不远处,战战兢兢看着这边的无迹,忽然听到这一声大喝,不由得浑身一震。容鸢喊他做什么?犹豫了一下,飞快跃过去了:“你叫我?”
便听容鸢冷冷地道:“脱衣服!”
无迹下意识地瞪大眼睛:“啊?”
看着他这副呆样,容鸢直是好气。更气他居然放夏侯御过来,又不吭一声,害得她洗澡被看见。而且她方才明明就只是想制住夏侯御,并没有想要杀他,无迹居然把她的匕首弄断,便想给他点颜色瞧瞧:“我要借你的衣服,把这些河蚌抱回去。”
“哦。”无迹犹豫着握着领口,很不想脱。看了看夏侯御,只见主子并没有阻止的意思,咬了咬牙,飞快把外套脱下来,然后头也不回地飞快跑走了。
容鸢轻哼一声,蹲下来把无迹的外套铺在地上,把河蚌在水里洗净了,一个个放在无迹的衣服上。夏侯御就站在旁边,看着容鸢旁若无人地做着这些事,纤细的白净的小手握着棕色的河蚌,一下一下荡着水波,不知道为什么,心中仿佛跟着荡起了波纹。
“你,没有什么要问我的?”只见容鸢一声不吭,洗完河蚌抱起来就往回走,夏侯御不由得开口问道。
容鸢站住脚步,看了他一眼:“你能把面具摘下来吗?”
夏侯御怔了一下,没想到她竟然问这个,摇了摇头:“不能。”
“那没什么可说的了。”连面目都舍不得展示,她跟他有什么好说的?容鸢脚下不停,仿佛一点也不想跟夏侯御说话,很快就来到院子外面,把河蚌往院子里一放,然后推开门走进屋里了。
“喀”的一声轻响,房门被关上。夏侯御站在院子外头,不知道为什么,心里有些不爽。
无迹站在大柳树下,满头冷汗,容鸢竟然如此有脾气!
“好好保护她们。”夏侯御说了一句,便离开了。远去的速度,比无迹还要快上一分,眨眼间便消失在夜色中。
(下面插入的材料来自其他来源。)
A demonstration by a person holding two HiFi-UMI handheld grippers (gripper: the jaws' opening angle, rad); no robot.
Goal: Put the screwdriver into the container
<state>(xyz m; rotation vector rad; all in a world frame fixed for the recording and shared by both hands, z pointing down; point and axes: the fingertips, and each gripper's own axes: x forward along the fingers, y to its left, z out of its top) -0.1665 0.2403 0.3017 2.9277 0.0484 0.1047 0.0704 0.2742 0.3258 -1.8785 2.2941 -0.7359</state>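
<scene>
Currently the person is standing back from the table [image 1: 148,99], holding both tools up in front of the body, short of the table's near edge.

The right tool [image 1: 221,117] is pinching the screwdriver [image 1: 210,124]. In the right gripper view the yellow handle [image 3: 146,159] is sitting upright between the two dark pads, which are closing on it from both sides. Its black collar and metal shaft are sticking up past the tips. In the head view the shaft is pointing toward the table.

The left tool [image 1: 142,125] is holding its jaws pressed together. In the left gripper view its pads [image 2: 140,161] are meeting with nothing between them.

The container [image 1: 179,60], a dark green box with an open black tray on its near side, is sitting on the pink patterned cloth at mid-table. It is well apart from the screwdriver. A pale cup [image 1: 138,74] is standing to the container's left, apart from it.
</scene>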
无迹只来得及应一声“是”,便不见了夏侯御的身影。在树下站了一会儿,便飞身跃入树冠。旁边就是蜻蜓,他忍不住问了一句:“你说主子跟容氏,到底怎么回事?”
“不知道。”蜻蜓干脆地答道。
第二天早上,容鸢端着两碗稀粥给无迹和蜻蜓。无迹接过碗,只见碗里的米粒连往常吃的一半都没有,一时间有些迟疑。蜻蜓则没有这些神情,他是有一口新鲜热乎的饭吃,就已经很满足了。毕竟接到任务的时候,他没有想到竟然有饭吃。
只见无迹想问又不敢问的样子,容鸢淡淡地道:“家里没米了。”
“哦。”无迹端起碗,大口吞咽,很快将稀粥全部吃干净。他抹了抹嘴,把空碗递给容鸢,“我的鸡蛋呢?”
容鸢似笑非笑地看着他:“你还想吃鸡蛋?”
昨晚发生那样的事,容鸢连饭都不想给他吃了,他还想吃鸡蛋?做梦吧!
蜻蜓白净秀气的脸上露出一丝笑意,然后脚下一点,钻入树冠不见了。留下无迹站在原地,看着容鸢薄怒的脸庞,一时有些尴尬。踟蹰了下,说道:“没有就算了。”然后脚下一点,也钻入树冠不见了。
容鸢端着两只空碗回了院子,看见昨晚包了河蚌,被弄脏的无迹的外衫,恨恨地踩了一脚,才端着空碗回屋了。
饭后,容鸢站在泡着河蚌的盆前,开始思考怎么收拾这一堆河蚌。河蚌跟螺蛳一样,最好都泡上几天,等吐尽污泥了再吃比较好。不过,河蚌跟螺蛳不一样的是,螺蛳壳硬肉小,不泡没法吃。而河蚌的个头大,只需要剥开外壳,取出肉来仔细处理净了即可。
河蚌的肉十分筋道滑嫩,如果做得好了,绝对是一道美味。而如果做不好,则又硬又老,简直比橡皮还难吃。容鸢想了想,决定做一道河蚌豆腐汤。